About this exercise –
From the line that contains "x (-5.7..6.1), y" to the final line of the records below, print each line exactly and leave every picture out.

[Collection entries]
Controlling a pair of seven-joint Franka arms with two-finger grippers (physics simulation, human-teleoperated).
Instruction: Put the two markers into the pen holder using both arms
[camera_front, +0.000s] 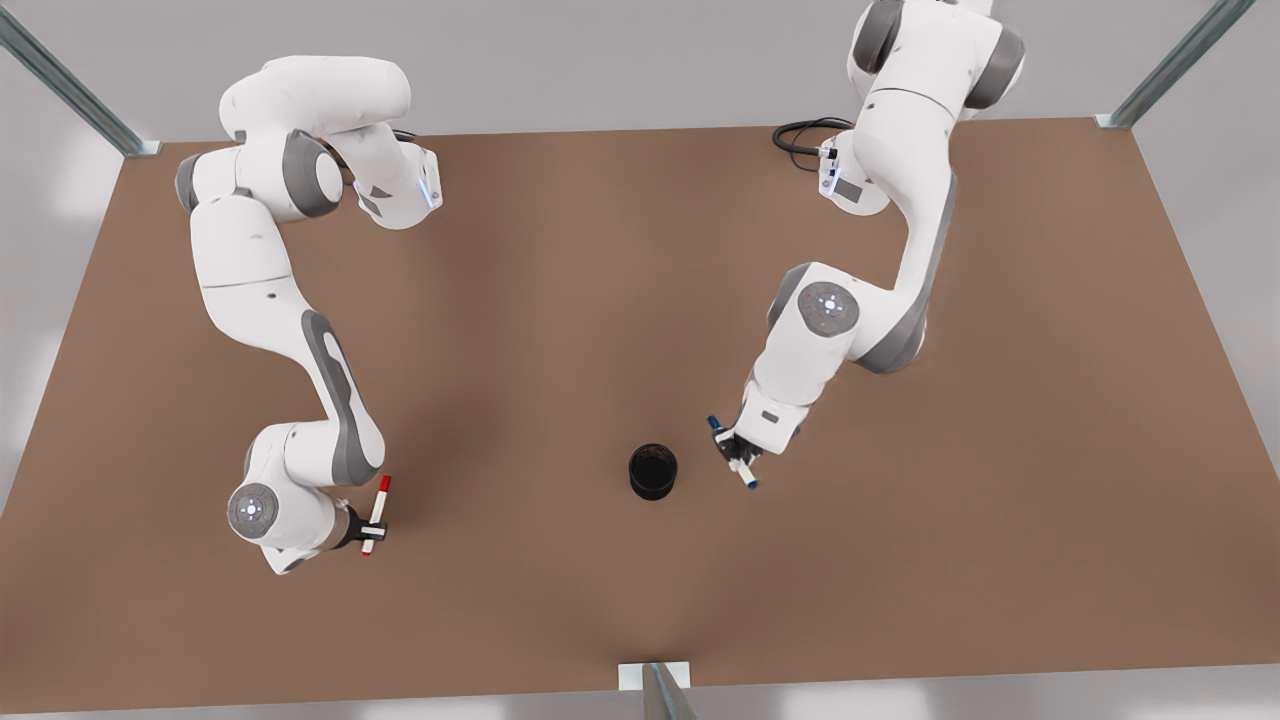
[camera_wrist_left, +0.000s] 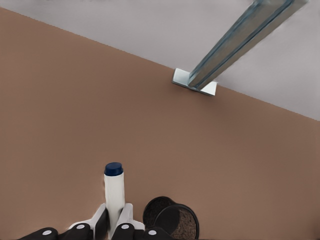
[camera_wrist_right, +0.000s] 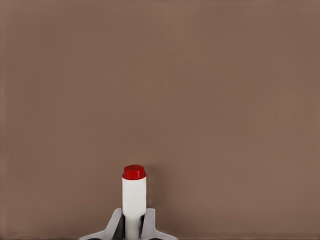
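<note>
Nearest the front camera you have the pen holder (camera_front: 653, 471), a short black cup standing upright on the brown table (camera_front: 560, 300), open mouth up, nothing visible inside it. Neither marker has gone in yet.

Blue marker (camera_front: 733, 453): your left gripper (camera_front: 735, 455) is clamped on its white barrel near the middle, a blue end projecting on each side of the fingers. In the left wrist view the barrel (camera_wrist_left: 114, 192) rises between the two pads (camera_wrist_left: 101, 220) with the blue end uppermost in that picture, and the holder (camera_wrist_left: 171, 218) sits just beside the gripper. In the front view the marker hangs slanted, just to the holder's right and apart from it. My reading: a mid-barrel grip leaves a free length to lower into the cup, but the slant needs correcting toward upright first.

Red marker (camera_front: 376, 515): your right gripper (camera_front: 368, 525) is closed on the barrel likewise; the right wrist view shows the white barrel (camera_wrist_right: 134, 200) pinched between the fingers (camera_wrist_right: 116, 222), red end beyond them, bare table behind. This marker sits well apart from the holder, toward the front view's left.

Pose: the left arm (camera_front: 850, 320) reaches from the far edge, elbow bent, wrist angled down toward the holder. The right arm (camera_front: 290, 330) folds down along the front view's left side, wrist turned sideways near the table.

Judgement: left arm is closer to delivery; the right has a long traverse. Watch for crowding at the narrow cup mouth if both arrive together.
</note>
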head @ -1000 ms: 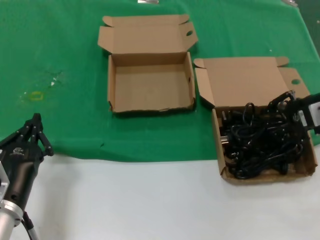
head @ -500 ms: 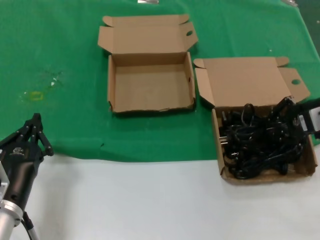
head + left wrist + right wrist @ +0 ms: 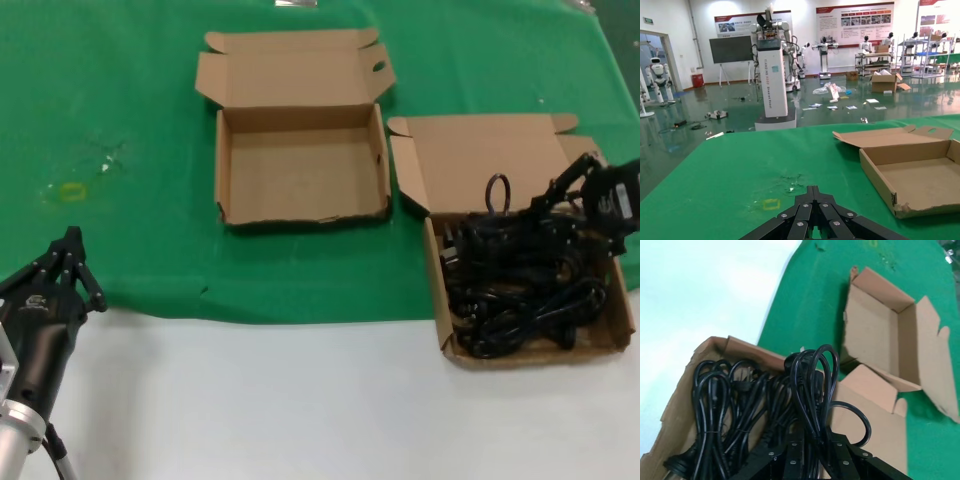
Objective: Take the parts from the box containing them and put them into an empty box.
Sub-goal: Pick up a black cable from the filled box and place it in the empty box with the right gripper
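Gripping a black power cord (image 3: 500,200), the right gripper (image 3: 568,192) holds its loop above the full box (image 3: 619,335) — empty box (image 3: 300,165) nearby. Left gripper (image 3: 66,268) sits clenched — idle by the cloth's edge.

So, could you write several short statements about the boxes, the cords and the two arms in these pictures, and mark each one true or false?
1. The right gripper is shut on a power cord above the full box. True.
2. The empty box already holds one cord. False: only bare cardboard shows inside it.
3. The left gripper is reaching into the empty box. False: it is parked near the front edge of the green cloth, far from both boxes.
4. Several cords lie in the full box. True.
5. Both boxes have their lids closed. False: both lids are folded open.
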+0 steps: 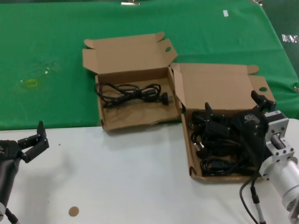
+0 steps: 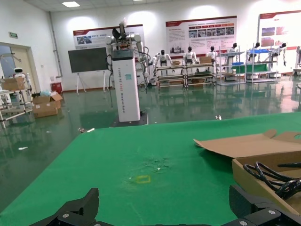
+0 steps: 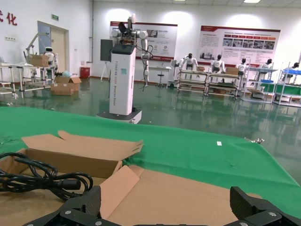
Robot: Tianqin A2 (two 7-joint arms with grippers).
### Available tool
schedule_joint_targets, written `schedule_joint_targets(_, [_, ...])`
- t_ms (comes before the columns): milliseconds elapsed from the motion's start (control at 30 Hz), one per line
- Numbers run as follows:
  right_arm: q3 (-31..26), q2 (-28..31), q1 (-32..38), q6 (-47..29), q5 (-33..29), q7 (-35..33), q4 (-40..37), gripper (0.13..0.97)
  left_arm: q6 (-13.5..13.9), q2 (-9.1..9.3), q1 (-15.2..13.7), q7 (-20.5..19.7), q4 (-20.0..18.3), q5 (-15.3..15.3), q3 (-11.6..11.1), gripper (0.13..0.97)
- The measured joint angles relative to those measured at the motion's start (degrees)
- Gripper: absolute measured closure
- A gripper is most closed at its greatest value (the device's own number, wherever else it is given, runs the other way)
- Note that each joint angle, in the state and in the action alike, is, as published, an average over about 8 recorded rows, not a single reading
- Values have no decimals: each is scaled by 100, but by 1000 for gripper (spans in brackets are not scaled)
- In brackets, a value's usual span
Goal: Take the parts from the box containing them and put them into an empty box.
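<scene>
Beside the larger box point(image 1: 219, 84), the smaller box point(image 1: 135, 119) holds one cord point(image 1: 133, 91).

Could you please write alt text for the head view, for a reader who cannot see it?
The right gripper hangs open over a large cardboard box full of black cords. To its left, a smaller open box holds one cord. The left gripper waits open over the white table, away from both boxes.

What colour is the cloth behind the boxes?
Green. The cloth shows best in the head view, spread behind both cardboard boxes.
</scene>
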Motion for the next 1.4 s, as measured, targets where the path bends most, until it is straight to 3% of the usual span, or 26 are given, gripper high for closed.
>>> schedule_joint_targets(1400, [0,0,0,0,0,0,0,129,0,0,0,0,0,0,0,132])
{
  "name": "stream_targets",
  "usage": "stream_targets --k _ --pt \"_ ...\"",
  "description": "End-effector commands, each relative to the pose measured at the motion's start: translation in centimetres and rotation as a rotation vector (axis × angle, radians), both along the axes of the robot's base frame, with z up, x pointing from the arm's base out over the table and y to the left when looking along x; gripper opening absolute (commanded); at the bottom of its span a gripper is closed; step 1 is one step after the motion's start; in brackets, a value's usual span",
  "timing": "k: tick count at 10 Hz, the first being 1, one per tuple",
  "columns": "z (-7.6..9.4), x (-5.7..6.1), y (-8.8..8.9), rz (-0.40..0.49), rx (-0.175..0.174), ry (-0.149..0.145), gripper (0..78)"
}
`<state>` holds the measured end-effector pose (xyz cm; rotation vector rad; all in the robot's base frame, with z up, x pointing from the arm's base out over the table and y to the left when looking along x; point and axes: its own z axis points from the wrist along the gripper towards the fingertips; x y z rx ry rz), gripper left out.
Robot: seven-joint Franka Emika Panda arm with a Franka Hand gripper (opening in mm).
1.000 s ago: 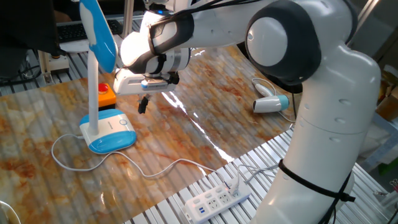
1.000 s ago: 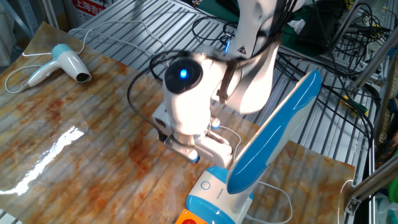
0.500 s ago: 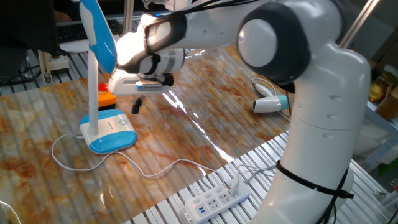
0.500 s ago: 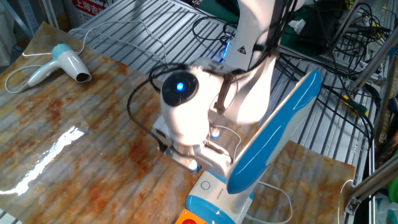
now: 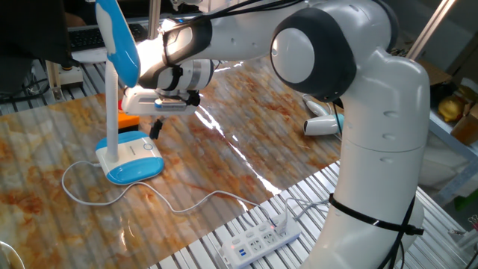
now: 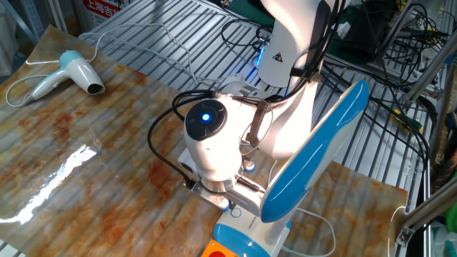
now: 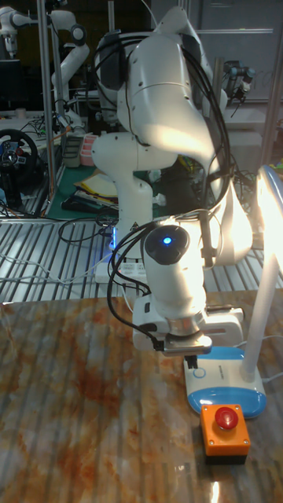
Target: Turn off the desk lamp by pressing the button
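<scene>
The desk lamp stands at the table's left: oval blue-rimmed base (image 5: pixel 131 161), thin white stem, blue-and-white head (image 5: pixel 119 31). Its head (image 7: pixel 270 206) glows brightly. The button (image 7: pixel 194 364) is a tiny pale circle on the white base plate. My gripper (image 5: pixel 156 129) hangs just above the base's right end, its dark fingers pressed together into one tip, holding nothing. From the other side, the gripper (image 6: pixel 228 205) covers the button's spot on the base (image 6: pixel 250 239). I cannot tell whether the tip touches the base.
A red round button on an orange box (image 7: pixel 226 429) sits beside the lamp base. A white-and-blue hair dryer (image 5: pixel 326 125) lies at the far right. The lamp's white cord (image 5: pixel 187 203) runs to a power strip (image 5: pixel 258 240) on the metal rack.
My gripper has moved toward the lamp and lower, from over the bare table to just above the base plate. The lamp stays lit.
</scene>
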<state>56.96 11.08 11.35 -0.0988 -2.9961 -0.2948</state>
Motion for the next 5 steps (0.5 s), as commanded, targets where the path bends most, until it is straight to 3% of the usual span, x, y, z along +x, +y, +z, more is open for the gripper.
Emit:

Reply –
  "columns": "z (-7.6..9.4), x (-5.7..6.1), y (-8.8..8.9), rz (-0.40..0.49), rx (-0.175..0.174), ry (-0.149..0.145), gripper (0..78)"
}
`<state>` holds the measured end-effector pose (xyz cm; rotation vector rad; all in the robot's base frame, with z up, x pointing from the arm's base out over the table and y to the left when looking along x; point and axes: its own z axis points from the wrist along the gripper towards the fingertips; x y z rx ry rz), gripper left out.
Robot: seven-joint Franka Emika Panda arm with a Franka Hand gripper (opening in mm).
1.000 s ago: 
1.000 s ago: 
0.500 s ago: 
0.500 s ago: 
now: 
now: 
now: 
Target: Turn off the desk lamp by pressing the button
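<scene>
The desk lamp stands at the table's left: oval blue-rimmed base (image 5: pixel 131 161), thin white stem, blue-and-white head (image 5: pixel 119 31). Its head (image 7: pixel 270 206) glows brightly. The button (image 7: pixel 194 364) is a tiny pale circle on the white base plate. My gripper (image 5: pixel 156 129) hangs just above the base's right end, its dark fingers pressed together into one tip, holding nothing. From the other side, the gripper (image 6: pixel 228 205) covers the button's spot on the base (image 6: pixel 250 239). I cannot tell whether the tip touches the base.
A red round button on an orange box (image 7: pixel 226 429) sits beside the lamp base. A white-and-blue hair dryer (image 5: pixel 326 125) lies at the far right. The lamp's white cord (image 5: pixel 187 203) runs to a power strip (image 5: pixel 258 240) on the metal rack.
My gripper has moved toward the lamp and lower, from over the bare table to just above the base plate. The lamp stays lit.
</scene>
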<state>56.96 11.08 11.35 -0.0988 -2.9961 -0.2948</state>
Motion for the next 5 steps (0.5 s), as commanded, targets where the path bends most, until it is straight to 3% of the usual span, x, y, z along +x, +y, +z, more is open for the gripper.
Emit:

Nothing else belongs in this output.